On Thursday 2010-07-22 18:40, Linus Torvalds wrote:

>On Thu, Jul 22, 2010 at 9:27 AM, Jeremy Allison <jra@...ba.org> wrote:
>> On Thu, Jul 22, 2010 at 08:47:46AM -0700, Linus Torvalds wrote:
>>> Tell me why we shouldn't just do this right?
>>
>> No, ctime isn't the same as Windows "create time".
>
>Umm. What kind of reading problems do you guys have?
>
>I know effin well that ctime isn't the same as Windows create time.
>THAT WAS MY POINT.
>
>But the fact is, th Unix ctime semantics are insane and largely
>useless. There's a damn good reason almost nobody uses ctime under
>unix.

I beg to differ. ctime is not completely useless.

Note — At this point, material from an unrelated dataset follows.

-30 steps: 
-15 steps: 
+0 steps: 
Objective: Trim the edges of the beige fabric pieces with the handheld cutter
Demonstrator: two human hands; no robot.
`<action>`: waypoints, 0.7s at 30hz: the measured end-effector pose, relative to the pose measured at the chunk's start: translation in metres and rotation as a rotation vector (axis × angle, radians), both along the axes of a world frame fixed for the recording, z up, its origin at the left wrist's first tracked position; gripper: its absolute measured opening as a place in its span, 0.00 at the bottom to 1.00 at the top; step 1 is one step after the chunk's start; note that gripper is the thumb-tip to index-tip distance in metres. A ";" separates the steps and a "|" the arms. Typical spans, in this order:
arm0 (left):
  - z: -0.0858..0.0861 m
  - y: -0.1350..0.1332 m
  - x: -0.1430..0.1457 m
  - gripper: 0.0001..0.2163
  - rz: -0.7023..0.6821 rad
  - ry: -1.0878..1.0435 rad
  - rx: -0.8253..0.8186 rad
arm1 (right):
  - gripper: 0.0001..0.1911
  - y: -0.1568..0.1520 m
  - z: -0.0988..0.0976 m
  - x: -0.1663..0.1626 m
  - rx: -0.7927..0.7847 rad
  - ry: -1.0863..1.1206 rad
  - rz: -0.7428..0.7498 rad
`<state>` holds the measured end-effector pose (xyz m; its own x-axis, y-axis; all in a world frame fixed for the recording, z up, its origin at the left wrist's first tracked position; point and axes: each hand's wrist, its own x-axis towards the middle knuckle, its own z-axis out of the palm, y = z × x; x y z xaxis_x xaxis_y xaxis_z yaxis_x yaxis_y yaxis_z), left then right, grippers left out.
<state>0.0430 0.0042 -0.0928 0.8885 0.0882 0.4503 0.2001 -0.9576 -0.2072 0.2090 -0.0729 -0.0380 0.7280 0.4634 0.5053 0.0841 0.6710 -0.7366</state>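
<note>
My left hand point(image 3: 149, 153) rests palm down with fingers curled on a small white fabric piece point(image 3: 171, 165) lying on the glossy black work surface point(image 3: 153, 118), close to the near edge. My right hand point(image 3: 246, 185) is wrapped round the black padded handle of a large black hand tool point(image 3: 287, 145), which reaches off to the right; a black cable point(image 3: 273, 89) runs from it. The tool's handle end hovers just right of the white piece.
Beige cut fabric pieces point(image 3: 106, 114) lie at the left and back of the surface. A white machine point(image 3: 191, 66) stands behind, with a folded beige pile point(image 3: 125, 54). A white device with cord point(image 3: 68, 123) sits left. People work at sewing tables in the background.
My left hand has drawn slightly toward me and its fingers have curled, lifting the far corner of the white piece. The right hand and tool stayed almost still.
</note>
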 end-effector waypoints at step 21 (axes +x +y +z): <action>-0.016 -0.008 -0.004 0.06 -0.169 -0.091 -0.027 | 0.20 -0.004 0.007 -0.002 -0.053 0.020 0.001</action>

It reflects changes on 
the inode for when you don't you change the content. It's like an mtime 
for the metadata. It comes useful when you go around in your filesystem 
trying to figure out who of your co-admins screwed up the permissions on 
/etc/passwd... and if the mtime is the same as that of the last backup, 
I can at least have a reasonable assurance that it was /only/ the 
metadata that was tampered with. (SHA1 check, yeah yeah, costly on large 
files.)

>I personally think that Unix ctime is insane. There is no real reason
>why "write()" should change mtime, but "chmod" changes ctime.